Text Classification

A gentle introduction to classifying text

Text classification is the process of assigning tags or categories to text according to its content. It’s one of the fundamental tasks in Natural Language Processing (NLP) with broad applications such as sentiment analysis, topic labeling, spam detection, and intent detection.

Unstructured data in the form of text is everywhere: emails, chats, web pages, social media, support tickets, survey responses, and more. Text can be an extremely rich source of information, but extracting insights from it can be hard and time-consuming due to its unstructured nature. Businesses are turning to text classification for structuring text in a fast and cost-efficient way to enhance decision-making and automate processes.

But, what is text classification? How does text classification work? What are the algorithms used for classifying text? What are the most common business applications?

We’ll try to answer those questions in this guide. Some of the topics you’ll find on this guide include the following:

  1. What is Text Classification?
  2. How Does Text Classification Work?

  3. Why is Text Classification Important?

  4. Examples

Let’s dive in!

What is Text Classification?

Text classification (a.k.a. text categorization or text tagging) is the task of assigning a set of predefined categories to free-text. Text classifiers can be used to organize, structure, and categorize pretty much anything. For example, new articles can be organized by topics, support tickets can be organized by urgency, chat conversations can be organized by language, brand mentions can be organized by sentiment, and so on.

As an example, take a look at the following text below:

“The user interface is quite straightforward and easy to use.”

A classifier can take this text as an input, analyze its content, and then and automatically assign relevant tags, such as UI and Easy To Use that represent this text:

What is Text Classification

How Does Text Classification Work?

Text classification can be done in two different ways: manually and automatically classification. In the former, a human annotator interprets the content of text and categorizes it accordingly. This method usually can provide quality results but it’s time-consuming and expensive. The latter applies machine learning, natural language processing, and other techniques to automatically classify text in a faster and more cost-effective way.

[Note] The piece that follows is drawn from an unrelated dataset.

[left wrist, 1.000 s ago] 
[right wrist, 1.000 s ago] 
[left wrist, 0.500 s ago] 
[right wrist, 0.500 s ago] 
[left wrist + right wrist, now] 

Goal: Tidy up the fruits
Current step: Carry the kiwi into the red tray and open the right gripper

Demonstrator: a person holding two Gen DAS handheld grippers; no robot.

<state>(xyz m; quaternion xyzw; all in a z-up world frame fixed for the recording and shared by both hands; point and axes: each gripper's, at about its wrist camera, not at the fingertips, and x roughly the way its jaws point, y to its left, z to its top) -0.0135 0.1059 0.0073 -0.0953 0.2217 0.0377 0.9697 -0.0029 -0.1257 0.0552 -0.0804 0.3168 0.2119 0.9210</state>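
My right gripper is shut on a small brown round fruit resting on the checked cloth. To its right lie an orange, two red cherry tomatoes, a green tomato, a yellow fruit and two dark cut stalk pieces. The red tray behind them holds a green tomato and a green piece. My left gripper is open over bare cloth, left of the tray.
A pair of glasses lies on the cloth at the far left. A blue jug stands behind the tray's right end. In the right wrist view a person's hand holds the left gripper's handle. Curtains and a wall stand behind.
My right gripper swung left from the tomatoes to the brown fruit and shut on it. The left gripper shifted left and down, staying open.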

There are many approaches to automatic text classification, which can be grouped into three different types of systems:

  • Rule-based systems
  • Machine Learning based systems
  • Hybrid systems

Rule-based Systems

Rule-based approaches classify text into organized groups by using a set of handcrafted linguistic rules. These rules instruct the system to use semantically relevant elements of a text to identify relevant categories based on its content. Each rule consists of an antecedent or pattern and a predicted category.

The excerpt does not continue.